MATERIAL PROVIDED:
################

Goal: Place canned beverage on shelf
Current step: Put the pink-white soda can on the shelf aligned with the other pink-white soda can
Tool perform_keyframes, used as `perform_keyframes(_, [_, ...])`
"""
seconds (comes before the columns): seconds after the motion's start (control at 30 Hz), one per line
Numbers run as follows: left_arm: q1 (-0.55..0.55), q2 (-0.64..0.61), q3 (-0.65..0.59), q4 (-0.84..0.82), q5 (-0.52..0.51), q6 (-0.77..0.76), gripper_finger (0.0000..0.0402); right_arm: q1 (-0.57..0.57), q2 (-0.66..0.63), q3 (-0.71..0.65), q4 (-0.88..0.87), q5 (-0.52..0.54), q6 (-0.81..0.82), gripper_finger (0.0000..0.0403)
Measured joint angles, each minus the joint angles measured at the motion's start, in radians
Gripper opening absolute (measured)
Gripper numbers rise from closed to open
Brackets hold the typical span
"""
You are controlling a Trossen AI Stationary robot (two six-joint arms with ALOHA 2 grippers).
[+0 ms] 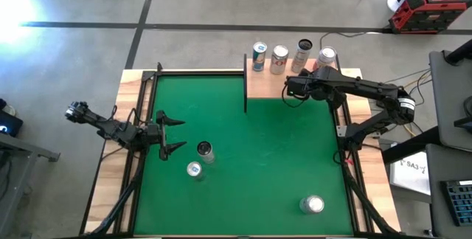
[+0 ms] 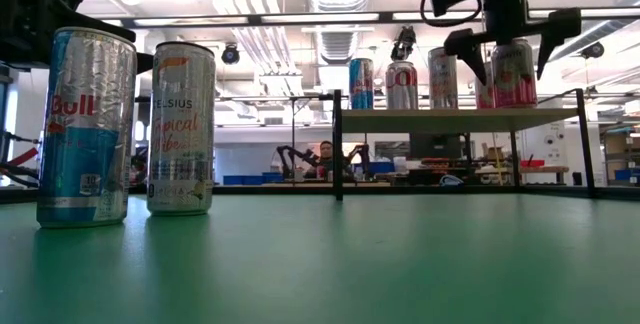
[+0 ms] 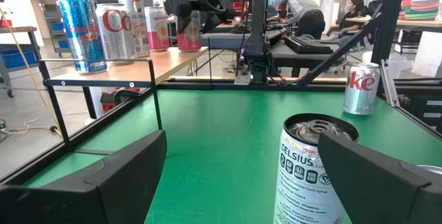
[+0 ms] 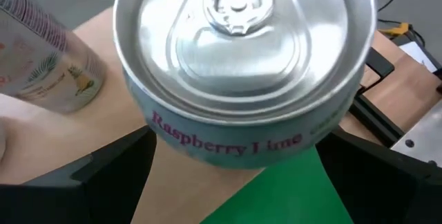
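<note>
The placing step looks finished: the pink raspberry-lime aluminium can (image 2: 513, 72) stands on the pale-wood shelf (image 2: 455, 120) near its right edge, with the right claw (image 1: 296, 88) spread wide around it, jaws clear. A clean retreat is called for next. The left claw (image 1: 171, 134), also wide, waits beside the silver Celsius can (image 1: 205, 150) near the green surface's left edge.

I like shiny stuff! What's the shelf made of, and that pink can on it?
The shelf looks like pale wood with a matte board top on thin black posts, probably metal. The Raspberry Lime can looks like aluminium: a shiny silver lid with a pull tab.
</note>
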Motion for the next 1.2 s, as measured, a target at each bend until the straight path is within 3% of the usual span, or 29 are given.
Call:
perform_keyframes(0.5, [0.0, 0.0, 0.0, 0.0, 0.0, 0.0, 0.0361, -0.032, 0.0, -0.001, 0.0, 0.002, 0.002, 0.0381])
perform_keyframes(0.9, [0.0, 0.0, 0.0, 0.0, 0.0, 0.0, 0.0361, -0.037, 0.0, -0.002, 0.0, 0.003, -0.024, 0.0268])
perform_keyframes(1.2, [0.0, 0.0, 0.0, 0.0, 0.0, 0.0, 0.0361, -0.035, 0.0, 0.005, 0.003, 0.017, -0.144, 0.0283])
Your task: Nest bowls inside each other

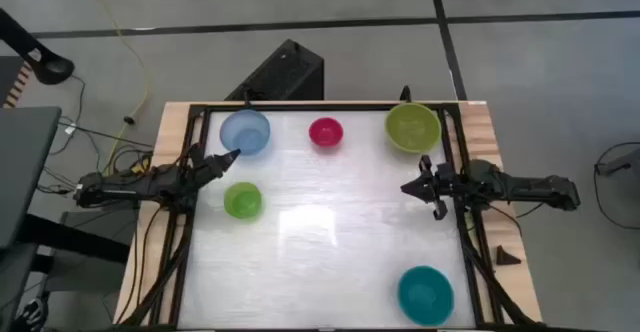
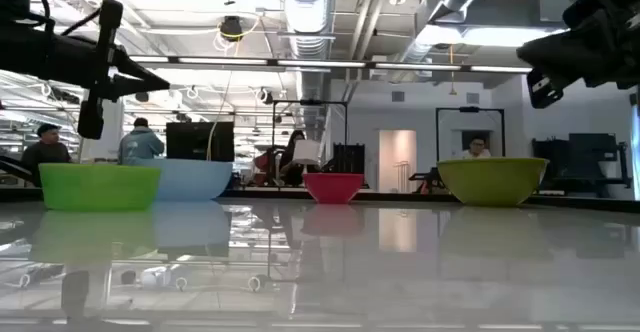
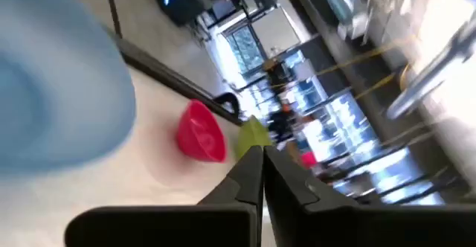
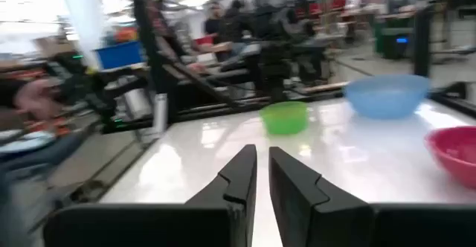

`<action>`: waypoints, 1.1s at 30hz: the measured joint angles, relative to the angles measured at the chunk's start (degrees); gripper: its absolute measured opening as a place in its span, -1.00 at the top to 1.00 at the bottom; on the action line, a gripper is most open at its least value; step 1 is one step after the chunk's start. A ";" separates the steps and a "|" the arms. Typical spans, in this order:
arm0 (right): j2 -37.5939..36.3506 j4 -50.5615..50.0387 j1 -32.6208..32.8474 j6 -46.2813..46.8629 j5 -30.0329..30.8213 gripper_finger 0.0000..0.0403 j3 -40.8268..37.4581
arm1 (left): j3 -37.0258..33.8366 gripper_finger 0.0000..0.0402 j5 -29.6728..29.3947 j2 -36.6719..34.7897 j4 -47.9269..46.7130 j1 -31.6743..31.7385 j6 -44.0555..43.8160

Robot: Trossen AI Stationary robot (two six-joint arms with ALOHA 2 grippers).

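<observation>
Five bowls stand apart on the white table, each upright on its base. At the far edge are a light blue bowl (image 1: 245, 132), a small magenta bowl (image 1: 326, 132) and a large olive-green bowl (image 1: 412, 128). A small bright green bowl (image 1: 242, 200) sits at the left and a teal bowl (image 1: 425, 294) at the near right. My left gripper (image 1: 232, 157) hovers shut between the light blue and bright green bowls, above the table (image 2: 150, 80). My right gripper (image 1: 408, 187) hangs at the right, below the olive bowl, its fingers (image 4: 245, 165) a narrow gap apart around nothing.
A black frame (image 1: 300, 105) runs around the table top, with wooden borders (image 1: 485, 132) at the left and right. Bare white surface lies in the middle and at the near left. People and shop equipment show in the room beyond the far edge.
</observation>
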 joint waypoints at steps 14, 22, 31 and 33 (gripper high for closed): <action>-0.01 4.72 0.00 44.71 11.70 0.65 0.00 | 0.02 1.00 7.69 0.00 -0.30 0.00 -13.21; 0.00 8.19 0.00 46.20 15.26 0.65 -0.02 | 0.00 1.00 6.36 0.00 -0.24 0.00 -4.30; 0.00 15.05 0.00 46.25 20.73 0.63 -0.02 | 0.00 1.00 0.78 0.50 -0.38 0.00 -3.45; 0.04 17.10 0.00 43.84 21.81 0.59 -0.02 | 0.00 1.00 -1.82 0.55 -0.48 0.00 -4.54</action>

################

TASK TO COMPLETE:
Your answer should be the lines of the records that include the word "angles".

REPLY:
Measured joint angles, each minus the joint angles measured at the motion's start, in radians
`<action>`: waypoints, 1.1s at 30hz: the measured joint angles, relative to the angles measured at the chunk's start (degrees); gripper: its absolute measured opening as a place in its span, -1.00 at the top to 1.00 at the bottom; on the action line, a gripper is most open at its least value; step 1 is one step after the chunk's start. A ";" separates the steps and a "|" the arms. Typical spans, in this order:

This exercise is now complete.